Me: I snuck in my own candy and a drink
Her: This is a funeral home
Me: Without a snack bar

@BringDaNoyz

I was at a Hanukkah party at my uncle’s house and one of my cousins was like, “hey look it’s bitcoin” and held up a piece of gelt that he’d taken a bite out of

@stevevsninjas

Current anger level: I am last-beer-in-the-fridge-turns-out-to-be-a-soy-sauce-bottle angry.

@SteveSuckington

1st wise man: I brought gold for the baby

2nd wise man: [hiding frankincense behind his back] actually that gold is from both of us

@nice_mustard

“i am trapped in a loveless marriage help me obi-wan you’re my only hope” “use divorce, luke”

@AHundredElbows

[at pet store]

“This tortoise’s shell keeps going soft. Am I doing something wrong?”

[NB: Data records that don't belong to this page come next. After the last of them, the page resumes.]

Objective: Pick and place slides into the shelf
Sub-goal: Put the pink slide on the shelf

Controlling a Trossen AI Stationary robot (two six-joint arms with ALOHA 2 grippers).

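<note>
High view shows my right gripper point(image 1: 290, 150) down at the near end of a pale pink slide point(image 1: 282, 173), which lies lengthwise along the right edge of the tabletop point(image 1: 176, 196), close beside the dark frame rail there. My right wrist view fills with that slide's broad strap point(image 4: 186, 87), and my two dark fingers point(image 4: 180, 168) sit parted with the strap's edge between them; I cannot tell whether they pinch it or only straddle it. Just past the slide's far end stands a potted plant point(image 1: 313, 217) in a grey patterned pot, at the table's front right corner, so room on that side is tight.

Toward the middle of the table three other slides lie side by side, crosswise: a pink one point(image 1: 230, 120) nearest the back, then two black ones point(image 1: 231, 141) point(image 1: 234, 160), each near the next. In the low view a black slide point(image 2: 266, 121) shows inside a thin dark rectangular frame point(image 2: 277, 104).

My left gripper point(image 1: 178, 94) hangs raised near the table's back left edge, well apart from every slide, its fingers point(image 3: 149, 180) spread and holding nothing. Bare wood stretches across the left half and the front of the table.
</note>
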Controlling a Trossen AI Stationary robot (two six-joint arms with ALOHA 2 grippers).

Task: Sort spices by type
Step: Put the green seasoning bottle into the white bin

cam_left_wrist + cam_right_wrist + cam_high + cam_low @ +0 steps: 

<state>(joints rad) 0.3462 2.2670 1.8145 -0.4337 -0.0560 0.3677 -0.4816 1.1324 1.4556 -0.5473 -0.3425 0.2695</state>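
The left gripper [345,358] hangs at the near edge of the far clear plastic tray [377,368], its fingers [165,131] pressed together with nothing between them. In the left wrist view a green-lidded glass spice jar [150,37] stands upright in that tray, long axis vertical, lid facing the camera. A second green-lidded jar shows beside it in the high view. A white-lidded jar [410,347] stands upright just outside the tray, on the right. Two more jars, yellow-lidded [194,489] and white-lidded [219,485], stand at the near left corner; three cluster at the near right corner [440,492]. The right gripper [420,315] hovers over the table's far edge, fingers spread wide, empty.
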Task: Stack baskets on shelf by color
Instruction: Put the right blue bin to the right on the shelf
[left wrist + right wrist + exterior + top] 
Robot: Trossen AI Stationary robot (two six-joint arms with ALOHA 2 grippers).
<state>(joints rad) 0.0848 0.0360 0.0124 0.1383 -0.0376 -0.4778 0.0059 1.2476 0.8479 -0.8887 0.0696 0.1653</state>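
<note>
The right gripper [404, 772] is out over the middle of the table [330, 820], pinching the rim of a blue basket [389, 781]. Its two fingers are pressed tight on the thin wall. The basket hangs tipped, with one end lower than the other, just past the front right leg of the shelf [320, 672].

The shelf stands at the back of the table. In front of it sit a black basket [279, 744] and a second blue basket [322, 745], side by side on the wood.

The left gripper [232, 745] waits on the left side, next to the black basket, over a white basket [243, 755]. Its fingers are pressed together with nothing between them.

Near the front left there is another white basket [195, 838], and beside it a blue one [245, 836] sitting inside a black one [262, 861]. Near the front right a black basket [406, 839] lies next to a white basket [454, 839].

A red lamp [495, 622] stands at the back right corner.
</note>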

“No, it happens. It’s just a reptile dysfunction.”

@3sunzzz

My husband and I talked about getting a divorce, but neither one of us wants the kids.

@Ideal_Victoria

For fun I like to text all the men in my phone, “she has your eyes, can’t wait for you to meet her” and then I sit back and wait.

@Dani_Feld

I’m starting to think the Hangover Fairy and the Angel of Death are the same person.